東北のファンの前で、大記録を達成した。楽天松井稼頭央外野手(39)がソフトバンク12回戦で日本通算2000安打を記録した。残り1本と王手をかけて迎えた1回に、中前安打を放った。09年には日米通算2000安打を達成し、名球会入り。日米を経験して、日本通算2000安打は元DeNA中村、ラミレスに次ぎ史上3人目。スイッチヒッターでは史上2人目の快挙となった。

 一塁上で浮かべたのは、重圧から解放された笑みだった。松井稼は、ソフトバンク松田、楽天嶋から花束を渡される。日本2000安打のボードも加わると、大歓声に両手を上げて応えた。「笑顔は安堵(あんど)ですよ。ヒットのランプがつけば十分」と振り返った。

 第1打席で決めた。王手をかけて迎えた1回。外角低め、121キロのスライダーをすくい上げた。フラフラッと上がった打球は中前にポトリと落ちた。「(野手の)追い方を見たら落ちたなと」と笑った。プロ3年目から取り組んだ左打席で生まれた安打。テキサスヒットでも、快挙の瞬間に喜びがにじんだ。

 日本に戻り、5年。衰えが転機になった。「試合に出るなら、新しいところに挑戦するしかなかった」とプロ22年目の今季、外野手への正式転向を決断。副産物は足に出た。守備の負担が少なくなり、盗塁数は昨年の9個を早くも上回った。「僕は盗塁だったり、走ることで打撃につなげられる」。走れば、打撃にリズムが生まれる。プロ3年目から肉体を見る宮本英治トレーナー(57)も「もし野球をやっていなかったら、短距離走やレスリング、瞬発力系の種目で金メダリストになれた」と話す筋力はピークを過ぎたといえ、トップクラスのままだ。

 挑戦を続けるベテランは楽天も変えた。象徴が菓子だ。11年に加入後、ロッカールームにはあめなどを常備させた。新興球団には体調管理のノウハウが足りなかった。「選手が戦いやすい環境をつくってくれ」と交渉、ファンサービスも変えた。プレゼントの配布や客席の改善。立花陽三社長(44)は「1試合平均6000人は動員が伸びた。稼頭央はゆくゆくは指導者になるべき存在。球団もそのつもりで考えている」と監督手形も用意している。

 試合後、「積み重ねて、次の目標を達成したい」と日米通算3000安打にも目を向けた。2000本という数字は通過点。自らを変え、周囲を変える歩みは止まらない。【島根純】

 ▼松井稼がソフトバンク12回戦の1回、中田から中前打を放って、プロ野球46人目の通算2000安打を達成した。初安打は西武時代の95年4月9日の日本ハム3回戦(西武)で芝草から。46人の内訳は右打ち25人、左打ち19人で、両打ちでは柴田(巨人)に次いで2人目になる。大リーグで615安打し、アストロズ時代の09年8月15日に日米通算2000安打を記録。日米通算を達成後に日本2000安打はラミレス(DeNA=米86本、日2017本)中村(DeNA=米5本、日2101本)に次いで3人目。

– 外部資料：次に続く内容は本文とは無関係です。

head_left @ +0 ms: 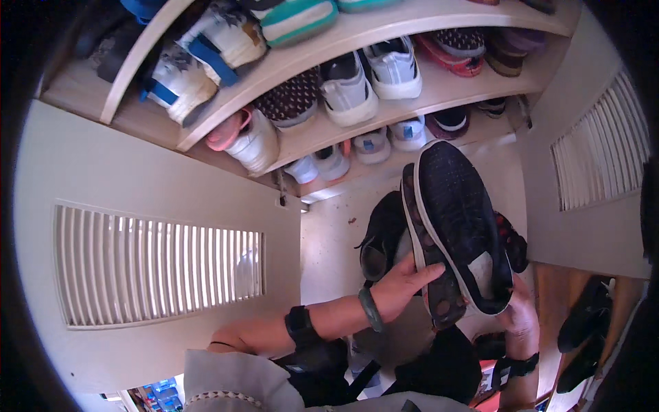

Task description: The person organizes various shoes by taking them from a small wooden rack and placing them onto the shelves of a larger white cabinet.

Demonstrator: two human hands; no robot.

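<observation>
A pair of black shoes with white midsoles is up in front of me, pressed side by side. My left hand (pixel 406 283) grips the left black shoe (pixel 415 213), its thumb on the dark outsole with round marks. My right hand (pixel 519 310) is closed around the heel of the right black shoe (pixel 453 199), whose opening and pale insole face me; most of those fingers are hidden behind it. Below them, a dark laced shoe (pixel 376 250) stands on the floor, and a black and red shoe (pixel 509 242) shows past the held pair.
Shelves (pixel 302 147) of a shoe cabinet cross the top, holding several trainers, among them grey-white ones (pixel 349 89). Louvred doors stand swung out, the left door (pixel 281 233) and the right door (pixel 542 185). More dark shoes (pixel 587 316) lie at lower right.
</observation>
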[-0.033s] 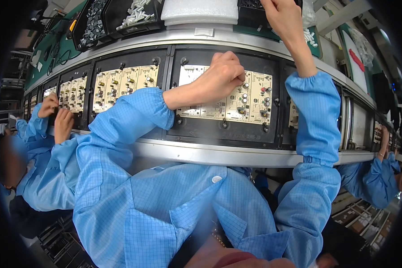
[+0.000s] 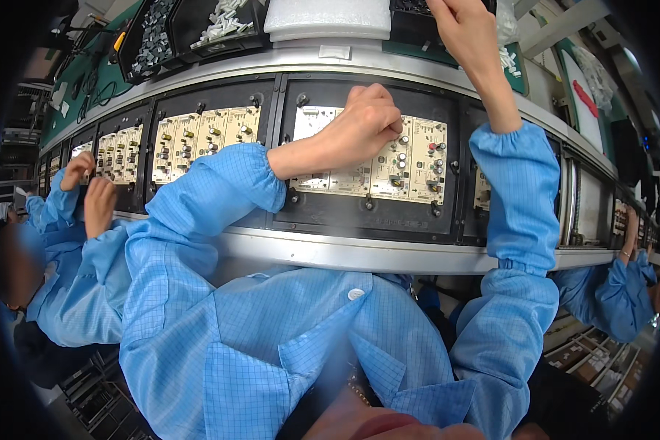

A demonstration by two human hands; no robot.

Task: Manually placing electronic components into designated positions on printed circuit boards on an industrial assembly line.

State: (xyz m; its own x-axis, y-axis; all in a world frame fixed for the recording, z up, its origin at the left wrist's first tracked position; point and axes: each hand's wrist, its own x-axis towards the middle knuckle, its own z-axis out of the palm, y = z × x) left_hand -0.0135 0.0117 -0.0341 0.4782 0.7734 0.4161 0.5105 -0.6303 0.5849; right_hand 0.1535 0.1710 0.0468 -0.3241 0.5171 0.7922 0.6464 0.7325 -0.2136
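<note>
My left hand (image 2: 367,126) is over a cream circuit board panel (image 2: 427,158) in a black carrier frame (image 2: 323,213). Its fingers are pinched together, and whatever they may hold is hidden. Small cylindrical capacitors and other parts stand upright on the panel, mostly right of that hand. At the top edge my right hand (image 2: 468,33) reaches to a dark parts bin (image 2: 411,7) with small black pieces in it. The picture's edge cuts off its fingertips, so its grip cannot be made out.
A metal rail (image 2: 293,248) borders the line of carriers on my side. Beyond the line are bins of grey pieces (image 2: 156,40) and white pieces (image 2: 224,26), and a white foam block (image 2: 328,18). Co-workers in blue sleeves are on the left (image 2: 88,293) and right (image 2: 609,301).
The left co-worker's nearer hand has shifted slightly left and toward the rail. My own hands are almost unmoved.
</note>
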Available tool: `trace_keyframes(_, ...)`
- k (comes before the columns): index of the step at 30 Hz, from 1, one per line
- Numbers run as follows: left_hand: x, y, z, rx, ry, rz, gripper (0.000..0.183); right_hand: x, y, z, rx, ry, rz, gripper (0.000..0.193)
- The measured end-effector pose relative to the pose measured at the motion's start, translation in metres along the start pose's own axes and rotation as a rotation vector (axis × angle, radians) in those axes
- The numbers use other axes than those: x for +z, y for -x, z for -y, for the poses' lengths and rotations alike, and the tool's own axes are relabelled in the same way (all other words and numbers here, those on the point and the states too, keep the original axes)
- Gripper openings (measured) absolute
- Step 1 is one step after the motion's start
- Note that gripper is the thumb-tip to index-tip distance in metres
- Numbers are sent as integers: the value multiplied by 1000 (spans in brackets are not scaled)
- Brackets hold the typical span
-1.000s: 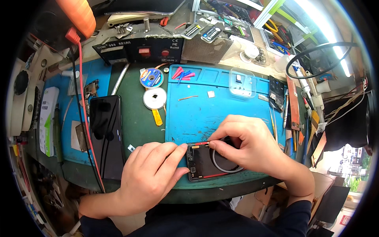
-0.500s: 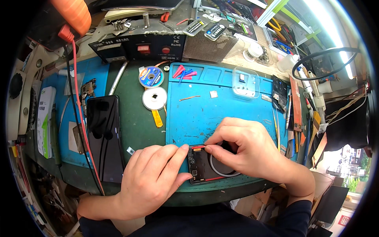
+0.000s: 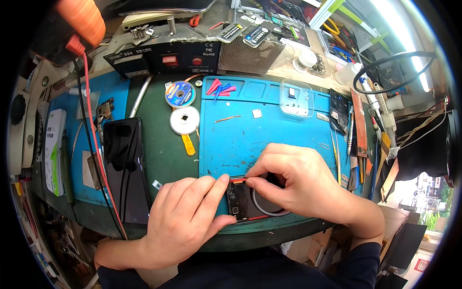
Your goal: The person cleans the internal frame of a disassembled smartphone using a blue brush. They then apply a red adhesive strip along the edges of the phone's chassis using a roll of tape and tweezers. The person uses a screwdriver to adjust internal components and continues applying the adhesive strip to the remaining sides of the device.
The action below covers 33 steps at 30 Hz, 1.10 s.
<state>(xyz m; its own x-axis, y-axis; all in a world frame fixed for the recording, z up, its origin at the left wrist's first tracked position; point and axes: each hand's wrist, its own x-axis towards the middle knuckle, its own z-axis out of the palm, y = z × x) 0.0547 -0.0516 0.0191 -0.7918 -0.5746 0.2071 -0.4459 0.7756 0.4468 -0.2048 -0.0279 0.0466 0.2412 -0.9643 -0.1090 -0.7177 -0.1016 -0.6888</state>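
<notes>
An opened phone body (image 3: 240,199) with a dark inside and red edging lies near the front of the blue work mat (image 3: 269,139). My left hand (image 3: 185,214) grips its left end, index fingertip at the far corner and thumb at the near one. At the far long edge, my right hand (image 3: 298,180) pinches with thumb and index finger; whatever is between those fingertips is too small to make out. A grey curved band (image 3: 262,208) runs across the phone body and passes under my right hand, which hides the phone's right part.
Left of the mat lies a dark phone (image 3: 126,168), with a red cable (image 3: 94,130) hanging beside it. Two spools, one blue (image 3: 180,94) and one white (image 3: 185,120), sit beyond my left hand. A clear plastic box (image 3: 296,99) stands at the mat's far right.
The view has shifted slightly, so the bench appears a little further left. Both hands keep nearly the same hold on the phone body.
</notes>
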Motion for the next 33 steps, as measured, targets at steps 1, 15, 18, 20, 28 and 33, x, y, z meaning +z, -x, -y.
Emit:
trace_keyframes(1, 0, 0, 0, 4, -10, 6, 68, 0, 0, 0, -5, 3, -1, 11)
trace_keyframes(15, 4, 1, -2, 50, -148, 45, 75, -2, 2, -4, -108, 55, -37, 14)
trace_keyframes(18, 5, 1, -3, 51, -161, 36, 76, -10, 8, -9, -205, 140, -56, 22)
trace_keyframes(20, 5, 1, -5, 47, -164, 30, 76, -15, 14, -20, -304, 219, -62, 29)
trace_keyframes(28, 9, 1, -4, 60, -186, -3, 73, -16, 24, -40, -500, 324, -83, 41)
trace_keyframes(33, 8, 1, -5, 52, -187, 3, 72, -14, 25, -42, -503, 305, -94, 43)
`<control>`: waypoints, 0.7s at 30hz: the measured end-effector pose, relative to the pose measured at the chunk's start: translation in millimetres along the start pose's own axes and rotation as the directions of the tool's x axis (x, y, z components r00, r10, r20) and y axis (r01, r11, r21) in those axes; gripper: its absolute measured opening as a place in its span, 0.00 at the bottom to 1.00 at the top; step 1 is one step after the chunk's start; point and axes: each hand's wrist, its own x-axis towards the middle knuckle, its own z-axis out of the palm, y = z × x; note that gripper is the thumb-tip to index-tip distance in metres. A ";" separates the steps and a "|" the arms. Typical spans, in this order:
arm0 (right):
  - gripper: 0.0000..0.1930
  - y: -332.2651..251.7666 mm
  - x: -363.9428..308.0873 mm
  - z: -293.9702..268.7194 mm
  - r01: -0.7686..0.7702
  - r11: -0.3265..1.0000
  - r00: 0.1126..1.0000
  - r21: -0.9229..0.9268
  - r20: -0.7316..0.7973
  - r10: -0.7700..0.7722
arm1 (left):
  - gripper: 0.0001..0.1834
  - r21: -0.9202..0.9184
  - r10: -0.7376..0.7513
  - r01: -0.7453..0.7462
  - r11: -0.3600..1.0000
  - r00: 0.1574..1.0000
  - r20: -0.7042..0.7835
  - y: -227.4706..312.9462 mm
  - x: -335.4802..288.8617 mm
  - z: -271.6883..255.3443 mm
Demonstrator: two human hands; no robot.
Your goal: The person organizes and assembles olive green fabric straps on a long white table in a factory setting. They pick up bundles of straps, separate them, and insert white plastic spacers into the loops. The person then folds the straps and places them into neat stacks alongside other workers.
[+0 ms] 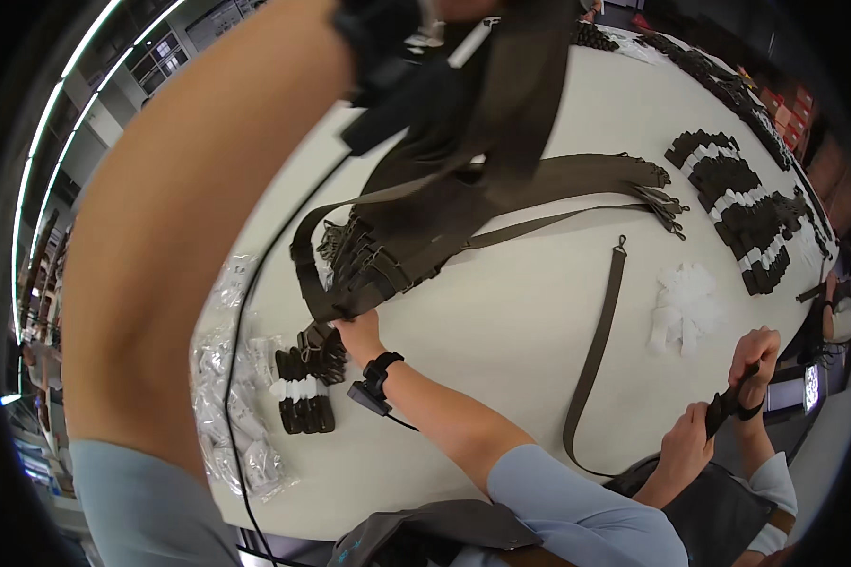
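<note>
My left arm rises big and blurred across the left of the view, and only a sliver of my left hand (465, 8) shows at the top edge, its fingers hidden. Close by it, wide dark olive straps (525, 90) run upward, smeared by motion. My right hand (357, 336) is closed on a dark strap at the near left end of a strap pile (425, 227) with buckles. Beside that hand lies a small bundle of dark straps (304, 389) wrapped with a white band. Both my wrists carry black devices.
Clear plastic bags (241, 416) line the table's left edge. A single strap with a hook (603, 350) and white strips (683, 307) lie to the right. Banded strap bundles (738, 208) are farther right. A co-worker's hands (687, 446) hold a dark strap at lower right. A black cable (239, 331) crosses the left.
</note>
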 end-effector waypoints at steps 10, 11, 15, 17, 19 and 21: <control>0.13 11.8 82.2 -103.4 -0.336 0.807 0.941 0.486 0.134 0.312 | 0.23 -0.007 0.090 -0.099 0.995 0.867 0.489 -138.7 -43.7 157.6; 0.13 3.5 80.9 -105.7 -0.333 0.835 0.943 0.438 0.141 0.302 | 0.22 0.046 0.022 -0.044 0.998 0.914 0.405 -162.2 -61.4 141.9; 0.17 45.9 51.8 -97.6 -0.348 0.937 0.934 -0.007 0.085 0.347 | 0.16 0.246 -0.365 0.335 0.910 0.927 0.088 -214.5 -192.0 71.8; 0.16 52.5 32.2 -110.6 -0.426 0.904 0.903 -0.049 0.040 0.428 | 0.12 0.128 -0.501 0.500 0.857 0.865 -0.025 -209.3 -271.7 68.6; 0.16 71.9 7.3 -122.7 -0.243 0.957 0.963 -0.158 0.075 0.257 | 0.10 0.057 -0.621 0.627 0.777 0.779 -0.090 -183.4 -356.0 78.1; 0.16 80.8 -14.9 -121.6 -0.129 0.958 0.978 -0.257 0.129 0.166 | 0.10 -0.030 -0.724 0.727 0.686 0.677 -0.134 -143.6 -445.9 96.7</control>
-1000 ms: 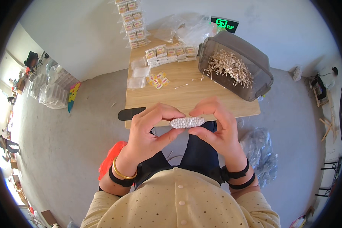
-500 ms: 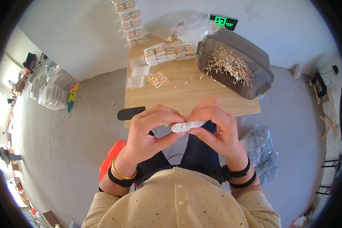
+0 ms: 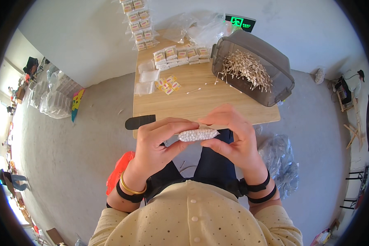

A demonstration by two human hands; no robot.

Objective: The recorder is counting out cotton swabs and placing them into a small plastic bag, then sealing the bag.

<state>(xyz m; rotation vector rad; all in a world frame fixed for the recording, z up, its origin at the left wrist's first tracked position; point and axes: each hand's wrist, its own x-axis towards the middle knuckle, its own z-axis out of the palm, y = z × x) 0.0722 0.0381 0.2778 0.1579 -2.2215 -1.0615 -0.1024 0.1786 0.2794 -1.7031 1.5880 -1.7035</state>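
A wooden table (image 3: 201, 102) stands ahead. Below it, both hands (image 3: 160, 143) (image 3: 233, 139) pinch a swab packet (image 3: 197, 134) by its ends. It is probably light, soft and slippery.

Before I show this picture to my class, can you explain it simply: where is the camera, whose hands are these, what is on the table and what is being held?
The camera sits on a person's head and looks down, so the round view bends straight edges. The left hand and right hand are that person's own. Together they hold a small clear packet of cotton swabs above the lap. Ahead stands a wooden table with a grey bin of loose swabs, rows of filled packets, empty clear bags and a few small yellow packets.
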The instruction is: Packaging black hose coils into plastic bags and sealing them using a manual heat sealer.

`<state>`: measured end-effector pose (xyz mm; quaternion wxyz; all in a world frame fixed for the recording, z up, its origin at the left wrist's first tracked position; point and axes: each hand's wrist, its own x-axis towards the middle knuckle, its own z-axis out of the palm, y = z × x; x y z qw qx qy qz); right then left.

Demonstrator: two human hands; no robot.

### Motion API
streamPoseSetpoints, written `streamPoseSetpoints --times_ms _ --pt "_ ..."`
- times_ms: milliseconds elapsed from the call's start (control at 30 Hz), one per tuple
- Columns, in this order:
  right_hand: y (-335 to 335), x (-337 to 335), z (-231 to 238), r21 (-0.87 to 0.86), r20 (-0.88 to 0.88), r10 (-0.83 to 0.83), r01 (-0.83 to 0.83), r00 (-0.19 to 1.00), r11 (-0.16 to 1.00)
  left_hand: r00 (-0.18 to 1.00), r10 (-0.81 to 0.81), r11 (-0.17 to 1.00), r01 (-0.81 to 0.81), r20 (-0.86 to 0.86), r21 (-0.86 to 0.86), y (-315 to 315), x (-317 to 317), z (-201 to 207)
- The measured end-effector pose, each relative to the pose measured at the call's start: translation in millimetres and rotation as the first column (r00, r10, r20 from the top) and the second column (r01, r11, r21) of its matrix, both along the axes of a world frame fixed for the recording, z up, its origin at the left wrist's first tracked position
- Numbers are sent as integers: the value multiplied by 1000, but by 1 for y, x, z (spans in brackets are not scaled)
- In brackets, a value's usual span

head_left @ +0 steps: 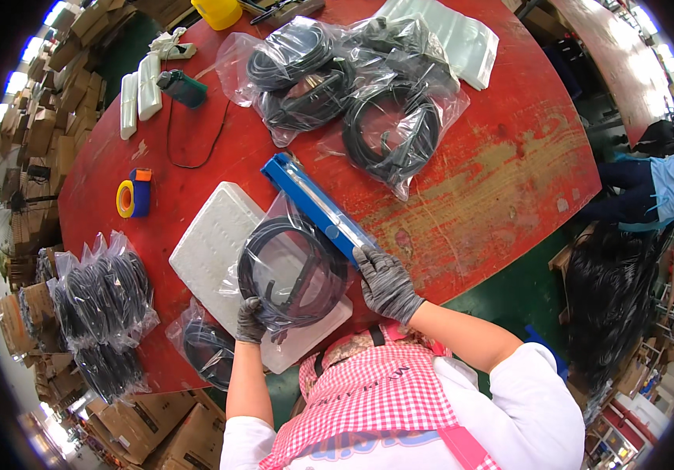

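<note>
My left hand [250, 320], in a grey glove, grips the lower left edge of a clear plastic bag with a coiled black cable [247, 270] inside. The bag's upper end reaches to a long blue bag sealer [317, 205] lying aslant on the red table. My right hand [388, 283], gloved too, has its fingers curled over the near right end of the sealer. Beneath the bag lies a white foam board [215, 223]. Whether the bag's edge sits between the sealer's bars I cannot tell.
Several bagged cable coils [392, 129] lie at the far side of the red table [501, 180]. More bagged cables [106, 290] are stacked at left, one bagged coil [207, 345] near my left forearm. A tape dispenser [139, 193], green bottle [182, 88] and clear bags [450, 39] lie about.
</note>
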<state>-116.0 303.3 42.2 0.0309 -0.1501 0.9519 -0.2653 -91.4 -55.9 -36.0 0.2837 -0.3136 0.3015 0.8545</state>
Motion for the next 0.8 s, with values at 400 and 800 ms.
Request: streamPoseSetpoints --times_ms 400,800 --pt "29 -49 -57 -588 739 -67 691 670 420 989 148 978 -148 -13 -145 17 9 28" --pt "36 -37 43 -720 451 126 277 884 636 991 130 990 -132 42 51 37 5 19"
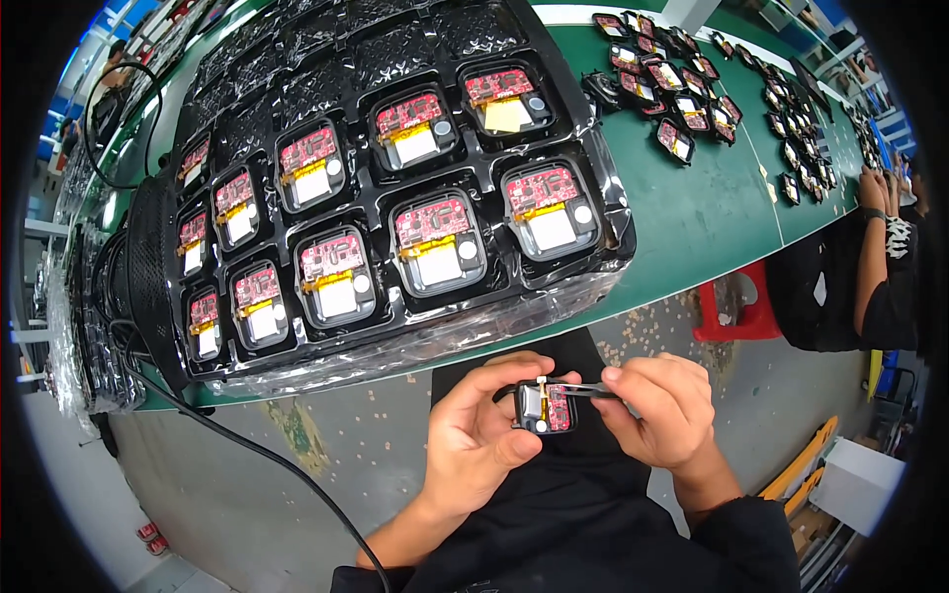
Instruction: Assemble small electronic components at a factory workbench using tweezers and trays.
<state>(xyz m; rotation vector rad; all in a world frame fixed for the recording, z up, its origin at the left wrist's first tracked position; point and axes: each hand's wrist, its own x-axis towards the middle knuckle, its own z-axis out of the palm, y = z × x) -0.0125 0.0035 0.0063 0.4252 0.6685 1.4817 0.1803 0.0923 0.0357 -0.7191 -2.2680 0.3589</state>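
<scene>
My left hand (463,435) grips a small smartwatch module (535,405) by its edges, above my lap. The module has a dark rounded case, a red circuit board, a pale battery-like block and a yellow strip. In my right hand (664,410) a pair of tweezers (589,390) is pinched, pointing left. Its tips reach the upper part of the module, by the red board. Whether they grip any small part there cannot be made out.
A black plastic tray (388,51) on the green table (707,212) holds several similar modules in its two front rows. More modules (682,94) lie loose to the right. A black cable (287,465) hangs at left. A red stool (736,306) and another person's arm (872,252) are at right.
</scene>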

 ▼出場1742試合は、スピード6位。11年に記録した1500安打は最速の1233試合で到達も、そこから500本打つのに509試合かかって6位にダウンした。それでも実働14年で達成は13年ラミレスの13年に次ぎ、68年榎本(東京)71年長嶋(巨人)72年張本(東映)と並び日本人選手では最も早い。安打別試合数は0本487試合、1本701試合、2本381試合、3本156試合、4本15試合、5本2試合。猛打賞が歴代7位の173度と固め打ちが得意で、2000安打達成時の猛打賞は川上(巨人)の170度を上回り最も多い。